Menuju konten utama

Peneliti: Seharusnya Prabowo Kritik Kepemilikan Media oleh Parpol

Contohnya, kata Wisnu, merevisi UU Penyiaran agar konglomerasi media tak ada lagi.

Prabowo memberikan sambutan dalam aksi Reuni 212 yang berlangsung di Monas, Jakarta, Minggu (2/12/18). tirto.id/Andrey Gromico

tirto.id - Peneliti media independen, Remotivi, Wisnu Prasetya Utomo menilai bahwa kritik capres nomor urut 02 Prabowo Subianto kepada wartawan dan media beberapa waktu lalu tidak menyentuh substansi dan struktural permasalahan media di Indonesia.

Ia menilai, seharusnya Prabowo mengkritik konglomerasi media secara garis besar. "Jika dia mengkritik media, harusnya kritiknya lebih substantif dan struktural mengenai konglomerasi media. Kepemilikan media oleh partai politik," kata Wisnu saat dihubungi wartawan Tirto, Jumat (7/12/2018) sore.

Apabila Prabowo melakukan kritik terhadap media dan melakukan kampanye, kata Wisnu, harusnya bisa menawarkan suatu program yang bisa membenahi permasalahan media di Indonesia. Contohnya, kata Wisnu, merevisi UU Penyiaran agar konglomerasi media tak ada lagi.

"Contohnya di Inggris, ada namanya politikus Jeremy Corbyn, salah satu yang program yang ditawarkan adalah merevisi regulasi media di Inggris agar tak terjadi konglomerasi media lagi," lanjut Wisnu.

Argumen ini disampaikan Wisnu untuk merespons penyataan Prabowo ketika berpidato dalam acara peringatan Hari Disabilitas Internasional di Jakarta, Rabu, 5 Desember.

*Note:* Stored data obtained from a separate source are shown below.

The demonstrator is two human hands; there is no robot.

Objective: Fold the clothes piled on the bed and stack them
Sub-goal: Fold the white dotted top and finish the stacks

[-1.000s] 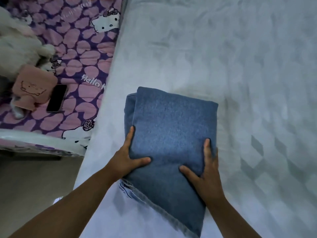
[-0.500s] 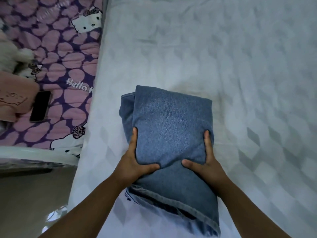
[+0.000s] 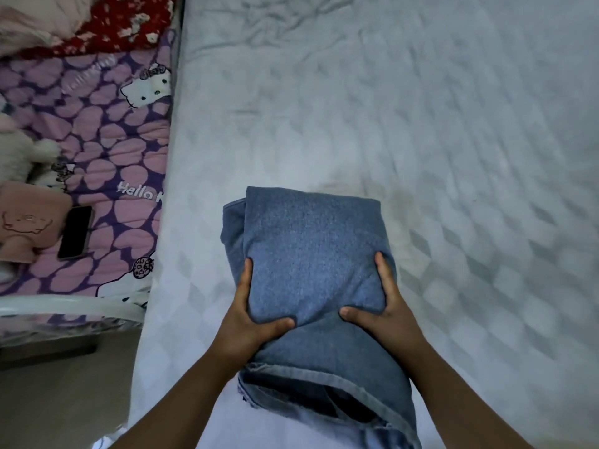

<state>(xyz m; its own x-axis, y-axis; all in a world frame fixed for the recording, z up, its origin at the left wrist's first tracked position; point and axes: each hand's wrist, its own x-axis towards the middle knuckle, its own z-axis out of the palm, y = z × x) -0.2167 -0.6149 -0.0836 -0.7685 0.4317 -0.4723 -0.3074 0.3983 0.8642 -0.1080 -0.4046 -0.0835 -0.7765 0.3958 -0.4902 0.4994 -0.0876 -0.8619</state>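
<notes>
Two hands hold one folded pair of blue jeans (image 3: 311, 254). The left hand (image 3: 249, 322) grips the left side of the jeans, with its thumb on top and its fingers along the edge. The right hand (image 3: 385, 312) grips the right side the same way, thumb on top. Both grips are tight on the cloth, and the cloth bunches up a little between the two thumbs.

The jeans sit on the white bed (image 3: 453, 157), close to the bed's left edge and near the person. The hem end of the jeans points toward the person and looks open and a bit messy.

Left of the jeans, past the bed's edge, is a purple blanket (image 3: 97, 140) with pink hearts and cartoon cats. A black phone (image 3: 76, 232) lies flat on that blanket. Just left of the phone is a pink pouch (image 3: 22, 222), and a fluffy white toy (image 3: 19, 153) lies above the pouch. Far above the jeans and to the left is a red cloth (image 3: 129, 24) with white flowers.
</notes>
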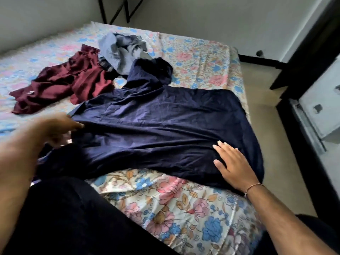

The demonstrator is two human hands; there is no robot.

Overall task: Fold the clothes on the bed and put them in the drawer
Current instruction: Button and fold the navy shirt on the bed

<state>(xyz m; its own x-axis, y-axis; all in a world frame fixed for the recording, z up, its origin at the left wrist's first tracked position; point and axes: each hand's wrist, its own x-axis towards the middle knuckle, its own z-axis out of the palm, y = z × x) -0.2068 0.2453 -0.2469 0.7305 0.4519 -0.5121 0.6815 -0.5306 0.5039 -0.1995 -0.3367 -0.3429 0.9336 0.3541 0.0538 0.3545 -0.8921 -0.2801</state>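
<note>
A navy blue shirt (161, 124) lies spread across the flowered bed (184, 205). My right hand (233, 162) rests flat on the shirt's lower right part, fingers straight. My left hand (58, 127) is blurred at the shirt's left edge near the collar, its fingers curled on the fabric. A crumpled maroon garment (66, 83) lies behind to the left. A grey checked garment (119, 50) sits bunched further back.
My dark-trousered leg (73, 218) lies on the bed in front. Beige floor (276, 144) runs along the bed's right side. A dark-framed cabinet with a light drawer front (320, 107) stands at the right. A black metal frame (117, 10) leans by the far wall.
</note>
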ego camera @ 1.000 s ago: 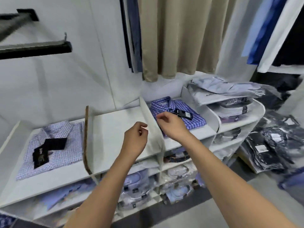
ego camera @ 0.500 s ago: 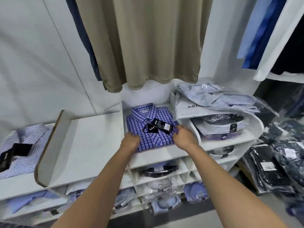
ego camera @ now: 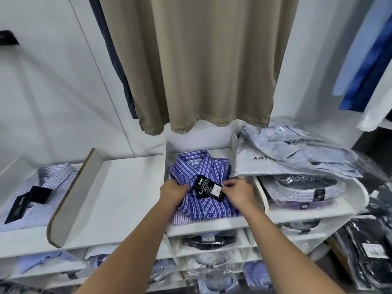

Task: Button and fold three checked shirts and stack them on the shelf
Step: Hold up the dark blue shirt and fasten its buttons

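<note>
A folded blue checked shirt (ego camera: 203,204) lies in the middle shelf compartment (ego camera: 212,227), on top of a paler purple checked shirt (ego camera: 180,218) whose edge shows beneath. A black hang tag (ego camera: 209,187) rests on its chest. My left hand (ego camera: 172,190) grips the shirt's left side near the collar. My right hand (ego camera: 238,190) pinches the tag's right edge and the shirt's right side. A light checked shirt (ego camera: 53,187) with black tags lies folded in the far-left compartment.
A bare compartment (ego camera: 118,194) lies between two upright dividers. Bagged shirts (ego camera: 292,155) pile up at the right, over stacked collars. A beige garment (ego camera: 201,60) hangs above. Lower shelves hold packaged shirts; dark bagged items (ego camera: 369,249) lie at the floor's right.
The view swung right and closer to the blue shirt. Both hands moved from beside the divider onto the shirt; they now hold its sides near the tag.
</note>
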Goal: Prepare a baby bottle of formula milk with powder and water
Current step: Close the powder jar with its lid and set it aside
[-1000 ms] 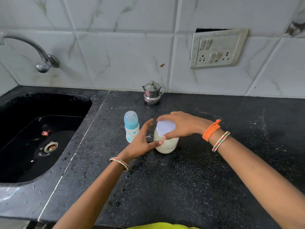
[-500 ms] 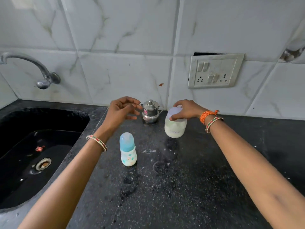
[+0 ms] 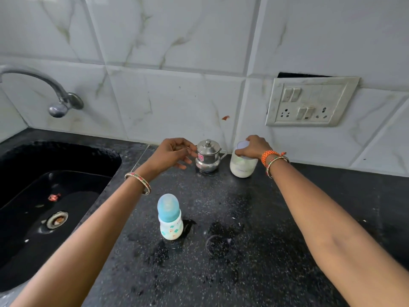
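A person's right hand (image 3: pixel 252 147) clamps its fingers on the powder jar's (image 3: pixel 243 165) lid at the table's (image 3: pixel 276 251) one o'clock; the left hand (image 3: pixel 171 155), fingers loosely curled and empty, nears the steel pot (image 3: pixel 207 159). The capped baby bottle (image 3: pixel 170 218) stands at centre; steadying the jar while unscrewing would likely avoid spills.

White marble wall tiles (image 3: pixel 181 103), black speckled counter (image 3: pixel 254 273), sink (image 3: pixel 44 207), switchboard (image 3: pixel 309 101)

Soft even daylight, wide-angle edge distortion.

Both arms outstretched, left hand (image 3: pixel 171 152) loosely curled, right hand (image 3: pixel 254 146) gripping downward
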`<state>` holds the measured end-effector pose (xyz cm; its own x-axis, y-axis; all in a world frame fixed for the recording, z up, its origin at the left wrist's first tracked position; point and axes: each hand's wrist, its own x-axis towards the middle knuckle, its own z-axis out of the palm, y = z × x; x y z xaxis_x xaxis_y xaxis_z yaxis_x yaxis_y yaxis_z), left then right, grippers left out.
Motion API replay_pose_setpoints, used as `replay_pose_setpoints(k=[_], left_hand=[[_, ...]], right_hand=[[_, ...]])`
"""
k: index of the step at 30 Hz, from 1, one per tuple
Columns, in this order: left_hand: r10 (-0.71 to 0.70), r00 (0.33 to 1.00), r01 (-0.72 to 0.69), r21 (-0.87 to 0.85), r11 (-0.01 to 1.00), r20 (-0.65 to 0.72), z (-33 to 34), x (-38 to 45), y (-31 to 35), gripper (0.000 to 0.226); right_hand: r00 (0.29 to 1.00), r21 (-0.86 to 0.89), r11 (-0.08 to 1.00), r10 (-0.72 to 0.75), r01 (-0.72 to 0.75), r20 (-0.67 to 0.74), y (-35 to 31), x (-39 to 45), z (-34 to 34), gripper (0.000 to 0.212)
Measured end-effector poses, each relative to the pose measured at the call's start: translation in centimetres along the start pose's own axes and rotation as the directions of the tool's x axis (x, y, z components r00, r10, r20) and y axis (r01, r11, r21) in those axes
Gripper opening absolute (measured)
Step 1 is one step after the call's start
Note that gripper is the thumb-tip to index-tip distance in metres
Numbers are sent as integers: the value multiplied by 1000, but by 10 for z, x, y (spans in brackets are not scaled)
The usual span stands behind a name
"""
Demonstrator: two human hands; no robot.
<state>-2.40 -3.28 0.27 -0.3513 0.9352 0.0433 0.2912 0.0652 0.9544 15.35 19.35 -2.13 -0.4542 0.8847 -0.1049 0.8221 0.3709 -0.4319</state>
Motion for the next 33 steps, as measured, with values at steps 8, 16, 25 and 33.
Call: replay_pose_setpoints(k=[8,16,25,33], left_hand=[[-33,999,34,-11,999,27,-4,-15,-13,21],[-111,977,78,-181,980,-180,-12,-66,-47,25],[-377,913,324,-283,903,-158,3,-135,-96,18],[-344,932,295,-313,903,-114,24,-146,-90,18]], right_hand=[[998,-186,981,58,-53,20,-15,-19,6,93],[897,340,868,-424,363,124,-55,-169,62,64],[926,645,731,-366,222,96,-77,-222,148,69],[969,674,713,-247,193,-15,-48,-211,124,56]])
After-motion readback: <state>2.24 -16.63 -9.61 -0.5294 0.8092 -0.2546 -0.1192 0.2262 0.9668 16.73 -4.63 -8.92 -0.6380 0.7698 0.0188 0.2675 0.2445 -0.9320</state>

Dalam pidatonya, Ketua Umum Partai Gerindra itu menuding media massa telah berupaya memanipulasi demokrasi. Salah satunya terkait pemberitaan mengenai jumlah peserta Reuni 212.

"Hebatnya media-media dengan nama besar dan katakan dirinya objektif, padahal justru mereka memanipulasi demokrasi. Kita bicara yang benar ya benar, yang salah, ya, salah, mereka mau katakan yang 11 juta hanya 15 ribu. Bahkan ada yang bilang kalau lebih dari 1.000," kata Prabowo.

Setelah acara, Prabowo juga menolak ditanya wartawan. Menurutnya, kebebasan pers harus memberitakan apa adanya.

"Ya tapi redaksi kamu bilang enggak ada orang di situ, hanya beberapa puluh ribu. Itu, kan, tidak objektif, enggak boleh dong," kata Prabowo saat ditanya para wartawan.

Salah satu juru bicara BPN Prabowo-Sandiaga, Arief Poyuono mengungkap alasan mengapa Prabowo kerap menunjukkan sikap resistan kepada wartawan dan media.

"Salah satunya karena Metro TV yang membuat berita tidak seimbang, lebih ke Jokowi. Kita tahu pemilik Metro TV ada di kubu Jokowi sekarang (Surya Paloh). Itu membikin media jadi partisan, kendati banyak juga media lain yang tidak partisan," kata Arief saat dihubungi reporter Tirto, Rabu siang.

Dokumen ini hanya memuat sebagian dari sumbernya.